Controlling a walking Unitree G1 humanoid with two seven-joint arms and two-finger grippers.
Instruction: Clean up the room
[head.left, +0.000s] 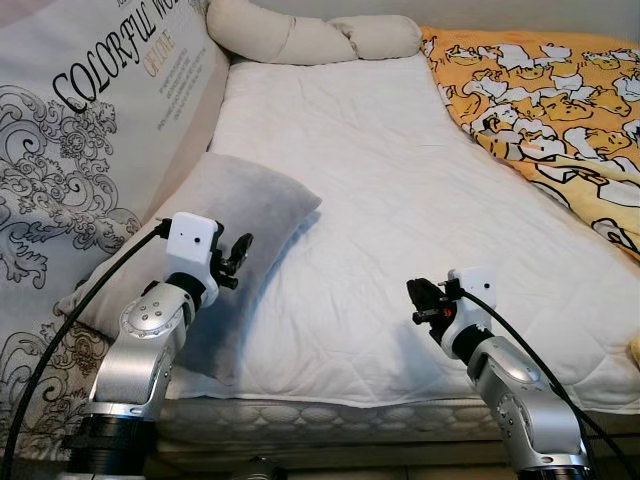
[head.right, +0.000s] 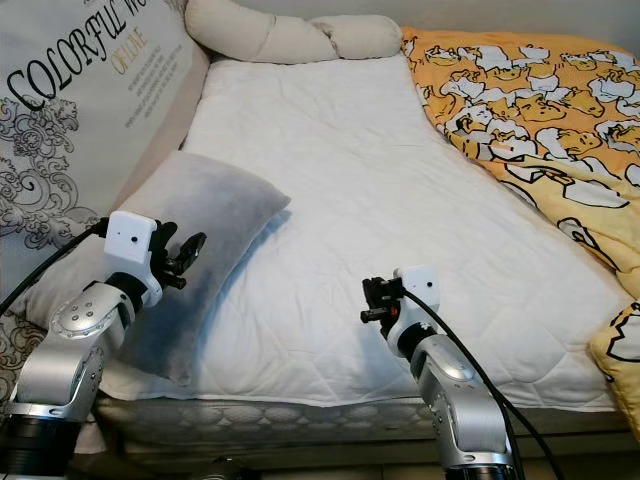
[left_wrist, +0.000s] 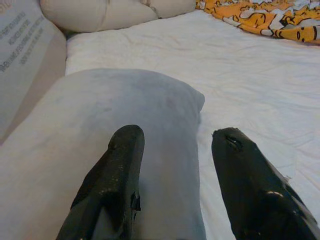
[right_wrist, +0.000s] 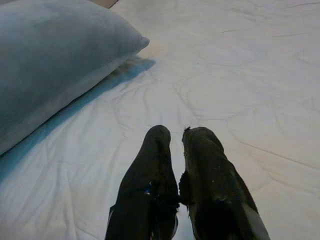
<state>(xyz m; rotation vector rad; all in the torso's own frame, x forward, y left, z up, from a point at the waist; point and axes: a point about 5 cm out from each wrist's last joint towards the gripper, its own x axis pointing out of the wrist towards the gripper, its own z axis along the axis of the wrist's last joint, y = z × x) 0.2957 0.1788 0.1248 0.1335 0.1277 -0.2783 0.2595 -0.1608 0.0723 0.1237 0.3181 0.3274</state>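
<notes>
One grey pillow (head.left: 215, 255) lies under the spread left gripper (left_wrist: 175, 145); right gripper (right_wrist: 175, 137) nearly closed over the mattress (head.left: 400, 200).

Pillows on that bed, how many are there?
2: a grey pillow on the bed's left side, and a long cream bolster at the head. The yellow blanket may hide more.

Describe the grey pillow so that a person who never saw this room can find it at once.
Start from the bed with the white mattress cover. Along its left side stands a big cushion printed with letters and swirls. The grey pillow leans against that cushion, just under the open left tool. It is plain grey and rectangular, unlike the cream knotted bolster at the far end and the yellow patterned blanket.
</notes>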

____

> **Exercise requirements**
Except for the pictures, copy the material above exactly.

> **Response to the exercise**
Controlling a walking Unitree G1 humanoid with two seven-joint arms and two-finger grippers.
Instruction: Clean up the room
[head.left, +0.000s] 
[head.right, +0.000s] 
[left_wrist, +0.000s] 
[right_wrist, +0.000s] 
<state>(xyz m; rotation vector rad; all in the torso's own frame, x forward, y left, z up, from a point at the waist; point and axes: a point about 5 cm out from each wrist's last joint towards the gripper, its own x axis pointing out of the wrist towards the gripper, its own z axis along the axis of the wrist's last joint, y = z × x) 0.2957 0.1788 0.1248 0.1335 0.1277 -0.2783 0.2595 -0.1608 0.0723 0.1237 0.3181 0.3274</state>
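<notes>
One grey pillow (head.left: 215, 255) lies under the spread left gripper (left_wrist: 175, 145); right gripper (right_wrist: 175, 137) nearly closed over the mattress (head.left: 400, 200).

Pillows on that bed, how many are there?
2: a grey pillow on the bed's left side, and a long cream bolster at the head. The yellow blanket may hide more.

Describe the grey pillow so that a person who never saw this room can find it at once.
Start from the bed with the white mattress cover. Along its left side stands a big cushion printed with letters and swirls. The grey pillow leans against that cushion, just under the open left tool. It is plain grey and rectangular, unlike the cream knotted bolster at the far end and the yellow patterned blanket.
</notes>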

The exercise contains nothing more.